NYGMan, your message gave me a couple insights to what makes an effective or ineffective Prosperity Guru sales pitch. I've been thinking about this, because there was a conversation earlier about how Dove of Oneness was a more effective guru than others. Since we're all interested in prosperity programs and other scams, I think it's interesting to analyze their techniques, and see why some are better than others.
This is all just my opinion, mind you. But since you wanted to try your hand at being a guru, I thought I'd channel my inner Simon Cowell and critique.
NYGman wrote:Interesting, I originally was going to offer it myself directly, but thought that was too obvious, I went with a partner, who in reality may also be me, to give the sound of Independence. I also wanted to keep the information strictly upon enquiry so that there would be this feeling of being let in on a secret which seems to be something they like. These Guru's seem to offer the path to riches, based on information they only know.
In this scam, you have to earn the credibility before
you ask for the money. Dove and the like send many, many informational messages that make no demand for money. It's to construct the narrative, and build credibility. This is a long con. By the time you ask the marks for money, you shouldn't have to prove your bonafides. They should believe that you are
the secret insider, not just that you have access to them. They subscribe to your Dinar Guru Newsletter for that very reason; because you offer the super-secret information that will make them rich.
And, in any sales situation, you want to make it as easy as possible for your prospect to give you their money. "Request the secret contact info" makes them go through an additional step. So I think it is wise to cut out the middleman. (Unless the middleman is part of a mechanism to escape prosecution later.)
Also do like the suggestion of specific dates, I had misjudged their importance, thinking the events were good markers of time.
Specific is good. Vague time frames like "the election" make people think too much. Some of your marks may not be intimately familiar with the American election calendar.
But specific date ranges seem to be a hallmark of these messages, which surprised me at first. You'd think Dinar gurus would avoid that, since we all know the event is not going to happen in any stated time frame. But I think the specific dates actually help credibility if you can do a good enough job of explaining the failure away later.
Which you did well with "give the Iraqi government enough time to retake Mosul, to prevent ISIS from benefiting and present the next president from objecting." We all know that's geopolitical nonsense, but it has a veneer of plausibility, and enough verifiable real-world details to satisfy the more credulous readers. I would have been more specific, though, and said something like "to prevent ISIS from capturing a hidden store of Iraqi dinars before the revalue." But that's a minor nitpick.
Which ties into my next bullet point: your topic is the driving force behind every event in human history. That's a theme you want to maintain throughout. If you're pushing Iraqi dinars, then the presidential election is all about the RV. The ISIS conflict is about the RV. Crimea is about the RV. Global warming is about the RV. And so forth. If you can invent believable Iraqi Dinar-based explanations for any news item that comes down the pike, you can keep this scam going forever.

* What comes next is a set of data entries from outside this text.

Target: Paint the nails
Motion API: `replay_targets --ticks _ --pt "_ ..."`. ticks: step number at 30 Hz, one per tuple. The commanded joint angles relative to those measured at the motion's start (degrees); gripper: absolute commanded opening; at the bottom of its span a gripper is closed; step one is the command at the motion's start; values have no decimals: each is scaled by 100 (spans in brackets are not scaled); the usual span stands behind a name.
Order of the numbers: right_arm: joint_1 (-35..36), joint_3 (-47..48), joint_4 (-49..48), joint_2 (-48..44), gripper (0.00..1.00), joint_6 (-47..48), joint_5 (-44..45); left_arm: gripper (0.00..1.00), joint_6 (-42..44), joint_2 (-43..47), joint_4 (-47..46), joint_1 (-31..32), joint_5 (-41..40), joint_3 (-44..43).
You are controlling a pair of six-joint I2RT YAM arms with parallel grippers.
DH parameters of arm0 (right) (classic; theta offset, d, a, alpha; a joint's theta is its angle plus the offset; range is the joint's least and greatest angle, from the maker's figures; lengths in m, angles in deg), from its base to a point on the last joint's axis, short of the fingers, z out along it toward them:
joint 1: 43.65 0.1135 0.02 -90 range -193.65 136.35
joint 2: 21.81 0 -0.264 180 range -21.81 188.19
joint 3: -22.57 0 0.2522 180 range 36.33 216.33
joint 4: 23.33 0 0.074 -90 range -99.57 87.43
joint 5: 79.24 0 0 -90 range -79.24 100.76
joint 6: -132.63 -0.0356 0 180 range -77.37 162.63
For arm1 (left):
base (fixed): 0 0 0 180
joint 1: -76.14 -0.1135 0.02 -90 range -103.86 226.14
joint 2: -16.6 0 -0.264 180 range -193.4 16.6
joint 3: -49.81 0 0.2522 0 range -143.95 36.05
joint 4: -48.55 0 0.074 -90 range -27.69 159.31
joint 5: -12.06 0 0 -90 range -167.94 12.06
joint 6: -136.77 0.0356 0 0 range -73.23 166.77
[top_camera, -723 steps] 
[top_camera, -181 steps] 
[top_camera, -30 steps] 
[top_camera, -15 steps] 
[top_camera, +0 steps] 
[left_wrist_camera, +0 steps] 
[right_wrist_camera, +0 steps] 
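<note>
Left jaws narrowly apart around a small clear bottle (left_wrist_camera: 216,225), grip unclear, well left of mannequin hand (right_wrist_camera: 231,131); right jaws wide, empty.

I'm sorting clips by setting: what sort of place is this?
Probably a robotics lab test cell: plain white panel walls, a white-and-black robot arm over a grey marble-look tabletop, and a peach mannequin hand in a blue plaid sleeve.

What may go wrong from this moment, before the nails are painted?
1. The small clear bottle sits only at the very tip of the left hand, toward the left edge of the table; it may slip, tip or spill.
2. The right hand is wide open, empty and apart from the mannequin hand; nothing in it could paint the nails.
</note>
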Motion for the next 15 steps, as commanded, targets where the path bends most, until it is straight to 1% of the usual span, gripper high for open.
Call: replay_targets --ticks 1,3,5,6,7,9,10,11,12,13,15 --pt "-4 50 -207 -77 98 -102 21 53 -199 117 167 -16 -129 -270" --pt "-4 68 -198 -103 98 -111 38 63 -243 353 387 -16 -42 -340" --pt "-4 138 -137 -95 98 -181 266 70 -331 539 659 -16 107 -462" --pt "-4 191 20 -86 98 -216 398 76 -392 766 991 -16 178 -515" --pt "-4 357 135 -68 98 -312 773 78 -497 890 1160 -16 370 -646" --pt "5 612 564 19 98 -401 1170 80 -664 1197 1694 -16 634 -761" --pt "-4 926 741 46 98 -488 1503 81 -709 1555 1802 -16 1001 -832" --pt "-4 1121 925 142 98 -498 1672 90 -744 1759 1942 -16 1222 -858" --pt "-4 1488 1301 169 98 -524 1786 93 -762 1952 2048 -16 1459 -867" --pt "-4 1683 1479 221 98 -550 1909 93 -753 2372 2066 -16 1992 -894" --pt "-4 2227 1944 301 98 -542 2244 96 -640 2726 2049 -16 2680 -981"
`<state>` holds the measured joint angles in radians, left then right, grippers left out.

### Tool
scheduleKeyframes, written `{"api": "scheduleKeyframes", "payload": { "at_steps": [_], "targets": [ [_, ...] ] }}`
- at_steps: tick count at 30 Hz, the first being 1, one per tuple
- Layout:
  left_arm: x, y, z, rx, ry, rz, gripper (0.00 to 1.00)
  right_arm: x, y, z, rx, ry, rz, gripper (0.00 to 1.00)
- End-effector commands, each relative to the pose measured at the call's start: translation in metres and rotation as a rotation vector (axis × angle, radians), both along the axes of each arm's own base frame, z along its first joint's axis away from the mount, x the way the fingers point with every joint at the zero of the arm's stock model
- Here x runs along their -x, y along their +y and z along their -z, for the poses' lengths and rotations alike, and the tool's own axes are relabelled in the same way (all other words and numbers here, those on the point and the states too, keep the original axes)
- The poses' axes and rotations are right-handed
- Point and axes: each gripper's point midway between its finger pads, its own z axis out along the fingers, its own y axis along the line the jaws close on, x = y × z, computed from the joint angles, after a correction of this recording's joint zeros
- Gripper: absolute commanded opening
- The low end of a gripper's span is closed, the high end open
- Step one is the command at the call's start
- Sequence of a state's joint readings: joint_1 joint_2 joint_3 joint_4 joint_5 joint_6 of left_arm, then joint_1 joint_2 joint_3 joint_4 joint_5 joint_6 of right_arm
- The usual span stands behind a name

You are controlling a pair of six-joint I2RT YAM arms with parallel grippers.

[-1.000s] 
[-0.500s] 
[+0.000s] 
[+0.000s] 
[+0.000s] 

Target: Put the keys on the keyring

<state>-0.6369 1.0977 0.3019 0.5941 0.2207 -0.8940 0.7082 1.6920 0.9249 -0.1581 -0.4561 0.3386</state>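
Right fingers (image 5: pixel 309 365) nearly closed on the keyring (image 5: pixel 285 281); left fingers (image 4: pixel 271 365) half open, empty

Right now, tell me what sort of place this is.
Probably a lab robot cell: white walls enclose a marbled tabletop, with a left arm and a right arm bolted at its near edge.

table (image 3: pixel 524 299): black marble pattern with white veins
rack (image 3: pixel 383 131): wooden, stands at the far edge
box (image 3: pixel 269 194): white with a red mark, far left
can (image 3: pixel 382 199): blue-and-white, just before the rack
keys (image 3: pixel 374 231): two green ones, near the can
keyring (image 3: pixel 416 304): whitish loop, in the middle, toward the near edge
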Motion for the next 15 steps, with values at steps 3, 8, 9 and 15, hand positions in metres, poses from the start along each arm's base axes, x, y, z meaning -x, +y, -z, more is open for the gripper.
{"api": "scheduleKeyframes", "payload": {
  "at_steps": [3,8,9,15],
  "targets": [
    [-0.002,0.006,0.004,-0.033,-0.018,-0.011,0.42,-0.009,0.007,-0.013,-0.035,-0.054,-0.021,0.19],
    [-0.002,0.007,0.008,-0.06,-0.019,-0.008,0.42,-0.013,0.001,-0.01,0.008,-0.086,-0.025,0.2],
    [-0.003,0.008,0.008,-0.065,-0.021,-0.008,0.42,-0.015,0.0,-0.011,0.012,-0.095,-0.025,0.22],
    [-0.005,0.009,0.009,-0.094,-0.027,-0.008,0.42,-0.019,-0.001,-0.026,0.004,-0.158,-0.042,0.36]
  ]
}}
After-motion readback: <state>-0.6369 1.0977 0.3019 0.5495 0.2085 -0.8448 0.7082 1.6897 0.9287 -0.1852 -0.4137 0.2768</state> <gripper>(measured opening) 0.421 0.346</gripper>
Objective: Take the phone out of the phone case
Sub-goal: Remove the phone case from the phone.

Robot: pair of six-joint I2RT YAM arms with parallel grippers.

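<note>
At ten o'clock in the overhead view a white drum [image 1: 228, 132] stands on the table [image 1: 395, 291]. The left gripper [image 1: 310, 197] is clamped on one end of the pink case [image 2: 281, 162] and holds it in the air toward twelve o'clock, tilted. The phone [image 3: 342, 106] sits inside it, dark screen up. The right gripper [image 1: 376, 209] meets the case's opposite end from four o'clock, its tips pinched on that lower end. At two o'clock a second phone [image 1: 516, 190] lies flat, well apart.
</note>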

I am glad you liked the one candidate thing. That was my favorite part too. Let the reader fill in the facts, but also lays the groundwork for failure without having to predict which will actually win. Often it isn't what you say, but what you don't say...
Correct. And, there's a third benefit: it avoids offending anyone who might support one candidate or the other. That was another skill of Dove's; she avoided offending anyone. Her evildoers were always "dark forces" or otherwise vague. Yeah, sometimes you have to say j'accuse
at the US president or other world leader to keep the story believable, but you want to avoid turning anyone off politically. People who are mentally invested in your fantasy world will still have mental investments in real-world issues, political parties, and so forth.
The counter-example is Peter of England. His noxious personality, casual bigotry, loudly picking sides on issues, and crazy-even-to-crazy-people demeanor all turned off some of his true believers.